Justine A. Chambers et Laurie Young se sont rencontrées il y a quelques années, et la chimie s’est tout de suite installée. Elles se sentaient bien l’une avec l’autre et se comprenaient. Et même si Laurie vient de Berlin et Justine de Vancouver, l’amitié est restée intacte et ça ne les a pas empêché de créer un projet ensemble. À travers ce spectacle intitulé One hundred more, les deux danseuses dénoncent haut et fort avec colère, la vision du monde occidental des personnes de couleur, comme elles. D’une certaine manière, le spectacle qui aura lieu à l’Agora de la danse du 19 au 22 octobre, figure le sentiment auquel les deux artistes font face dans leur vie de tous les jours. Entrevue.
Justine : Oui, il y a une façon de faire de la résistance dans notre vie de tous les jours. Ça peut être simplement de ne pas acheter un café qui vient de tel endroit parce qu’ils ont une mauvaise éthique. Mais, pour nous ça va plus loin. Lorsque tu es une personne “racisée” dans ce monde, tu as une existence différente de ceux qui sont blancs, n’est-ce pas? Donc, on est constamment dans cette hyper vigilance. On se fait suivre lorsqu’on entre dans un magasin. On se fait demander “D’où est-ce que tu viens?”
Tu comprends? Nous sommes constamment dans ce travail de faire face aux gens en tant que personnes racialisées.
J’aime parler d’autodétermination. Et afin d’y rester, je dois être en résistance par rapport à ce qu’on me renvoie. À l’ouest, il y a une vision du monde, qui n’inclut pas les personnes de couleurs, et dans laquelle nous sommes considérés comme des sauvages.
Laurie : Il y a une chose que j’aimerais ajouter – la raison pour laquelle j’aime danser avec Justine, c’est surtout parce que c’est énormément de joie.

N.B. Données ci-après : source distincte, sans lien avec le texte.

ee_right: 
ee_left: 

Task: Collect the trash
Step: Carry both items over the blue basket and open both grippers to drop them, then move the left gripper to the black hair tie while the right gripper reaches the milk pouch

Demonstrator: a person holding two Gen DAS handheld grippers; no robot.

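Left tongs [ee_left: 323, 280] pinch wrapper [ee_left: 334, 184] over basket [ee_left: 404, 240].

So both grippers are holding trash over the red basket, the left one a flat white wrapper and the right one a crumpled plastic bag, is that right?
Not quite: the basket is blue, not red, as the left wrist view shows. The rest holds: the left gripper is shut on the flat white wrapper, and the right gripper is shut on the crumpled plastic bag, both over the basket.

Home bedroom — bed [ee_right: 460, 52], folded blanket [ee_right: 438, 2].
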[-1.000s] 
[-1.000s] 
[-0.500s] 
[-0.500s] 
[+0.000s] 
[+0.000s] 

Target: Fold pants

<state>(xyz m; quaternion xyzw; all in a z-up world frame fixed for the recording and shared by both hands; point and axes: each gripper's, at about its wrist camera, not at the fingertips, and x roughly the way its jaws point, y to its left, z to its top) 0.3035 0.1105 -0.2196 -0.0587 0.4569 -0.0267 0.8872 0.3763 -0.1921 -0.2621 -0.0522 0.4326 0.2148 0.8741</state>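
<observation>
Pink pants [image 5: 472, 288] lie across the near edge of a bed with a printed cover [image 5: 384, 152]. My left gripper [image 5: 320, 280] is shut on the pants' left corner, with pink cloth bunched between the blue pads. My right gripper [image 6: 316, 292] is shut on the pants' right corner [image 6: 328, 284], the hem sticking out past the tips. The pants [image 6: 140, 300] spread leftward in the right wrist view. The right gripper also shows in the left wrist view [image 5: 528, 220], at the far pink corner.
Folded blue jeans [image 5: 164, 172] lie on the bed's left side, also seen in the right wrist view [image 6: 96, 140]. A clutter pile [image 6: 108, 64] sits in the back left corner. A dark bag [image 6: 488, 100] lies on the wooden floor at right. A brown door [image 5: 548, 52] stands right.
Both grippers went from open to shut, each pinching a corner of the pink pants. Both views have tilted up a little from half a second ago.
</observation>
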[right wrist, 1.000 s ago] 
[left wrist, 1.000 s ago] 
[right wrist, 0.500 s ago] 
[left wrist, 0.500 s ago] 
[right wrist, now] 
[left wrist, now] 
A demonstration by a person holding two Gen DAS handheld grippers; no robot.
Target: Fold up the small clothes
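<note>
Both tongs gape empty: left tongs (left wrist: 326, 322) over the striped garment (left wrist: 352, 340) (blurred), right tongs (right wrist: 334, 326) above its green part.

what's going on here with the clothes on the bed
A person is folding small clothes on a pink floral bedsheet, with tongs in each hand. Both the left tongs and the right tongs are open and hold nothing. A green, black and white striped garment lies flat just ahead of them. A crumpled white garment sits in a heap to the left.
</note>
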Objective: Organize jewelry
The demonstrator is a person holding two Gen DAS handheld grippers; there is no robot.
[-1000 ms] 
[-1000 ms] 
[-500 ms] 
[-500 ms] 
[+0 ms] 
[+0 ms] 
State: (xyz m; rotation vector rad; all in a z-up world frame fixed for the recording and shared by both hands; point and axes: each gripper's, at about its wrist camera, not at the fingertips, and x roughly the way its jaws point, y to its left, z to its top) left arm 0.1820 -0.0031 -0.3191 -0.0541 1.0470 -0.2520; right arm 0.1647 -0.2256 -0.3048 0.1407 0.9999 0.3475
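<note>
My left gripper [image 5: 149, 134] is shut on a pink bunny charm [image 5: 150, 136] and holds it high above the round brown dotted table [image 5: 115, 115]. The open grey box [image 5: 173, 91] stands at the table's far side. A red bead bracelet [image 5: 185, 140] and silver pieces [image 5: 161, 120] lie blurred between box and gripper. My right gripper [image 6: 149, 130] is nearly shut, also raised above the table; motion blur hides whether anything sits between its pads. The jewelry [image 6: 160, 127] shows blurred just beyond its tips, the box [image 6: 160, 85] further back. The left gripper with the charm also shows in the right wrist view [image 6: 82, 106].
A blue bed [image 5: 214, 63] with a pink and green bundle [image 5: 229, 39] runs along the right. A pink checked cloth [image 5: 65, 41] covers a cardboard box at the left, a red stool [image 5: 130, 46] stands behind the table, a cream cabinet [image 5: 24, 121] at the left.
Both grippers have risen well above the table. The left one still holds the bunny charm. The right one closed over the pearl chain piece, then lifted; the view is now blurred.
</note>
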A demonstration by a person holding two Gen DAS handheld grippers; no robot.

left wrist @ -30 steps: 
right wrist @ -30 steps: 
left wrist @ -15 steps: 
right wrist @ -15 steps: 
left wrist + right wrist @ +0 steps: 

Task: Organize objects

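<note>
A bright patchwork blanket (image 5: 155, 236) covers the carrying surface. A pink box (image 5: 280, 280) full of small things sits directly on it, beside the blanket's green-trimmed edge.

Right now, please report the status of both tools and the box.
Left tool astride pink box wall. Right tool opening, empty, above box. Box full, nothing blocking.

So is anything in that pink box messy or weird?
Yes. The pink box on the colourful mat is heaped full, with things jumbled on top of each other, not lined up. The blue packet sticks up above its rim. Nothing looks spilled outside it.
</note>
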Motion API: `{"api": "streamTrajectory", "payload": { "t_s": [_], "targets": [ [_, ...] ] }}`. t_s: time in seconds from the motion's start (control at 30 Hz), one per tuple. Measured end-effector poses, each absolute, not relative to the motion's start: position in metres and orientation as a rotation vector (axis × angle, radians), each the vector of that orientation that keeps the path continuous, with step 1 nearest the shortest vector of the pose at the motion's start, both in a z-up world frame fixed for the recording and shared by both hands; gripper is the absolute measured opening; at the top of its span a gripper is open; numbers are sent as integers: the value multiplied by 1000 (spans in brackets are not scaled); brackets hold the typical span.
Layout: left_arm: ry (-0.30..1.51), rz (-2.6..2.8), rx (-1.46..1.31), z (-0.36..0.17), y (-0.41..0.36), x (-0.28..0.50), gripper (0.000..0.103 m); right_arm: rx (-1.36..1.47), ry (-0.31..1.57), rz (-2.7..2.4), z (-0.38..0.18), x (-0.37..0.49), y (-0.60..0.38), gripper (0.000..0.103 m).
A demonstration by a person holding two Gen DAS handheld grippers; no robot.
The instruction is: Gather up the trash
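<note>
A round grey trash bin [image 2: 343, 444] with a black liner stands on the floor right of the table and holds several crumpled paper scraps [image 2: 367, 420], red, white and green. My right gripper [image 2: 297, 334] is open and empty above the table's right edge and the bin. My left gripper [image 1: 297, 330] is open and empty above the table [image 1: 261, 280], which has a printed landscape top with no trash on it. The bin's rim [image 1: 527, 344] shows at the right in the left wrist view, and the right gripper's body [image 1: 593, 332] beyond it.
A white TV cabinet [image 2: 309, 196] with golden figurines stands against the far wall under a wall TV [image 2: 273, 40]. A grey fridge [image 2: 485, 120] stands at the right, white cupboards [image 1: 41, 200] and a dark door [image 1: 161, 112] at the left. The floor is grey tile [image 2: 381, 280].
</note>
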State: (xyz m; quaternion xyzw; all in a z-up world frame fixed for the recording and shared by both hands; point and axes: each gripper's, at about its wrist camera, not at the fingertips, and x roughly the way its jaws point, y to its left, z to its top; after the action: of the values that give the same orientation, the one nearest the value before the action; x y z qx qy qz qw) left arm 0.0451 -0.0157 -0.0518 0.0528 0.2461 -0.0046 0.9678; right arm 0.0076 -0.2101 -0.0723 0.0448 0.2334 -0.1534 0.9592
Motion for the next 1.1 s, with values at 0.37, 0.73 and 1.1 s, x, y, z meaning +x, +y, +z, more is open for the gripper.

La joie comme la résistance c’est du plaisir et lorsqu’on saute là-dedans, ce n’est que célébration et joie dans l’autodétermination.
Que voulez-vous que les gens retiennent des spectacles que vous allez donner?
Laurie : Je ne sais pas, parce que je ne me place pas du côté du spectateur. Mais, ce sur quoi nous travaillons, c’est une performance très minimaliste et nous sommes très exigeantes. Nous travaillons sur le rythme, la répétition, nous faisons des gestes, différentes itérations encore et encore et encore. Ça n’a pas de sens! Et peut-être qu’à l’intérieur de ça, vous pouvez en être témoins. Recevoir un impact ou l’impression peut être de : “Je dois faire avec. Je dois faire face à ce que je regarde et comment je le regarde.” Et j’imagine que le ressenti sera différent selon le spectateur. Tout ça dans le contexte de voir deux femmes de couleur danser ensemble.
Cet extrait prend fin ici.